TASK OBJECTIVE >> Please return the lines below verbatim, beginning at the one that has "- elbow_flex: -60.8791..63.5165" and stopping after the one that has "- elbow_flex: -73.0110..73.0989", and add no other lines.

[Stored items from a collection]

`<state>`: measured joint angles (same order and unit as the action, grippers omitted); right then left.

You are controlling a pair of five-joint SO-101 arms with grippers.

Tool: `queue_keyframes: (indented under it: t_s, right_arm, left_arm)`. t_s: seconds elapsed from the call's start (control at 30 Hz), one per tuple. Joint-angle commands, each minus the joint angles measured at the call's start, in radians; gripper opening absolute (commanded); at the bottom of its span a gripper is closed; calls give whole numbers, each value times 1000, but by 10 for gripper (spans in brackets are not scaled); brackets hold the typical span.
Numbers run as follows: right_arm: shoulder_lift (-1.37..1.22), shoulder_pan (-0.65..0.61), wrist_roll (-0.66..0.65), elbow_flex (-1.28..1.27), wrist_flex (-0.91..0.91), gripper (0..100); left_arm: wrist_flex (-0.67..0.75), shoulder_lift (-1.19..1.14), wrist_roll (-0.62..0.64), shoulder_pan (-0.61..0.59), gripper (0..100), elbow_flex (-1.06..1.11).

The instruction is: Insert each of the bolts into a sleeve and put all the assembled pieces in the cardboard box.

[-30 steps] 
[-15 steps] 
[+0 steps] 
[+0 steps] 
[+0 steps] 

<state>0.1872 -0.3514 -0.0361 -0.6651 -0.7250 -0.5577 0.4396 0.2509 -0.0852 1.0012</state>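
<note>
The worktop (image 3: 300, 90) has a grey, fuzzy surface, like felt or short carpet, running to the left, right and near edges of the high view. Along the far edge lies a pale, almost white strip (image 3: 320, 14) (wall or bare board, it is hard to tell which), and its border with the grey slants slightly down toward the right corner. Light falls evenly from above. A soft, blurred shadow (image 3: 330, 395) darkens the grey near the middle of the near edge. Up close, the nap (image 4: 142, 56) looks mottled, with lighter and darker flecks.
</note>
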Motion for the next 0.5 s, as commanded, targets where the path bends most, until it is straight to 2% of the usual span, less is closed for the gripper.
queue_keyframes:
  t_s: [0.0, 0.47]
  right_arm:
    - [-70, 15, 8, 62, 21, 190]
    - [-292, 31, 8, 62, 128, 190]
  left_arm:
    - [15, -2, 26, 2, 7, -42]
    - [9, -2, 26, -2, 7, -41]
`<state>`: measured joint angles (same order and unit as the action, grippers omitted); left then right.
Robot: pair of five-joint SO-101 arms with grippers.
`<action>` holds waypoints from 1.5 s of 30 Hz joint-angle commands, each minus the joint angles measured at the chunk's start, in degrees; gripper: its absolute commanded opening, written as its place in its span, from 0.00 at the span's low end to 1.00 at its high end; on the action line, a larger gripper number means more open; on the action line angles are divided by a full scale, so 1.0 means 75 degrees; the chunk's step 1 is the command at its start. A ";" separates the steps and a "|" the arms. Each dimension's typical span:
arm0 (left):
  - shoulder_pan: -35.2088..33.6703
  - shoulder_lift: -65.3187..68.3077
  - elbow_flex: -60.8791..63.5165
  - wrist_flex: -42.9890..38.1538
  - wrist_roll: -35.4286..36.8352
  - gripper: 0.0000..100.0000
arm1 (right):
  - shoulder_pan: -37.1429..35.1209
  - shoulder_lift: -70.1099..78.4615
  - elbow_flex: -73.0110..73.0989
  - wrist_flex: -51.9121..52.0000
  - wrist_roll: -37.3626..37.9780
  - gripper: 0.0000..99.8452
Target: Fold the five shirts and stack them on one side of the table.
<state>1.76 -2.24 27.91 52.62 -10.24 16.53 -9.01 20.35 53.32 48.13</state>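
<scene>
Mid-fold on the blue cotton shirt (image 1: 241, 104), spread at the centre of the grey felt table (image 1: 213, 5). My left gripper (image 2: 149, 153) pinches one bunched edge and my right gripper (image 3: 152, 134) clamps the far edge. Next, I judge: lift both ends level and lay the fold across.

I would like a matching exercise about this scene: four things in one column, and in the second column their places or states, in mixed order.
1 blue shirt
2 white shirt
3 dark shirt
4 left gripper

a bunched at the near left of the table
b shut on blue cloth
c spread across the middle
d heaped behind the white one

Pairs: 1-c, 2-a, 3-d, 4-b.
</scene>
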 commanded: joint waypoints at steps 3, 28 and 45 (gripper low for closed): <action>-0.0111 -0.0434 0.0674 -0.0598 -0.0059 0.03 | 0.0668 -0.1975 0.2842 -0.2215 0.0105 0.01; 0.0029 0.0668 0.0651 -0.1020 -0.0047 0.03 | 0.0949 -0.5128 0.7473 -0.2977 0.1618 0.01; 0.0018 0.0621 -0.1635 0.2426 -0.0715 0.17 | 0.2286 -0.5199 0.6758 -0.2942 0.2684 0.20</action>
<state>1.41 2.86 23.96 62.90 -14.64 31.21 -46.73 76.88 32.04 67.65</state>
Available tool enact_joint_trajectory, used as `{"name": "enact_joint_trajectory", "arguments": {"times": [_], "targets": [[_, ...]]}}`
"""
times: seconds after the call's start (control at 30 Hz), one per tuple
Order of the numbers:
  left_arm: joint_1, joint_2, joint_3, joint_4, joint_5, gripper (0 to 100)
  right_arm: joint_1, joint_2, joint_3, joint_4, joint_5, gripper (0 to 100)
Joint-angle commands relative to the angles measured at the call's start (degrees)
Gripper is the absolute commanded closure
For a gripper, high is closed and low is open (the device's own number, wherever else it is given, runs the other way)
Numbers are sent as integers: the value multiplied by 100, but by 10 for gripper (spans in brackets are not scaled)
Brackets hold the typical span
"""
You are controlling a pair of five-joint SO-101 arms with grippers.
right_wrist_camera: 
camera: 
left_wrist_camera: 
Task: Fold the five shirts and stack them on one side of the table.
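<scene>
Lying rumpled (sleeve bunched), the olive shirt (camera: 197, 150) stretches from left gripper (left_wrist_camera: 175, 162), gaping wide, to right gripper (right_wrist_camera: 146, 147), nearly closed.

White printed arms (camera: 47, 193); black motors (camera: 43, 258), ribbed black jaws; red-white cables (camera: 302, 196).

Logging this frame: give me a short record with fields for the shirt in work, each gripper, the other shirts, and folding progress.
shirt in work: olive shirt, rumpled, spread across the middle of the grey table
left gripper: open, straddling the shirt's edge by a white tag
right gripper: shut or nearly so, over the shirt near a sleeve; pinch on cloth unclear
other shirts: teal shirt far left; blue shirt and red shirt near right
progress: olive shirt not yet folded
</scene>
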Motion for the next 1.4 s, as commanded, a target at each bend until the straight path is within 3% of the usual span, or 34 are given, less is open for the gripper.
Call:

EXERCISE SOLUTION >>
  - elbow_flex: -60.8791..63.5165
  - wrist_flex: -42.9890..38.1538
  - wrist_roll: -35.4286..36.8352
  - gripper: 0.0000..100.0000
arm1 (right):
  - shoulder_pan: -37.1429..35.1209
  - shoulder_lift: -70.1099..78.4615
  - elbow_flex: -73.0110..73.0989

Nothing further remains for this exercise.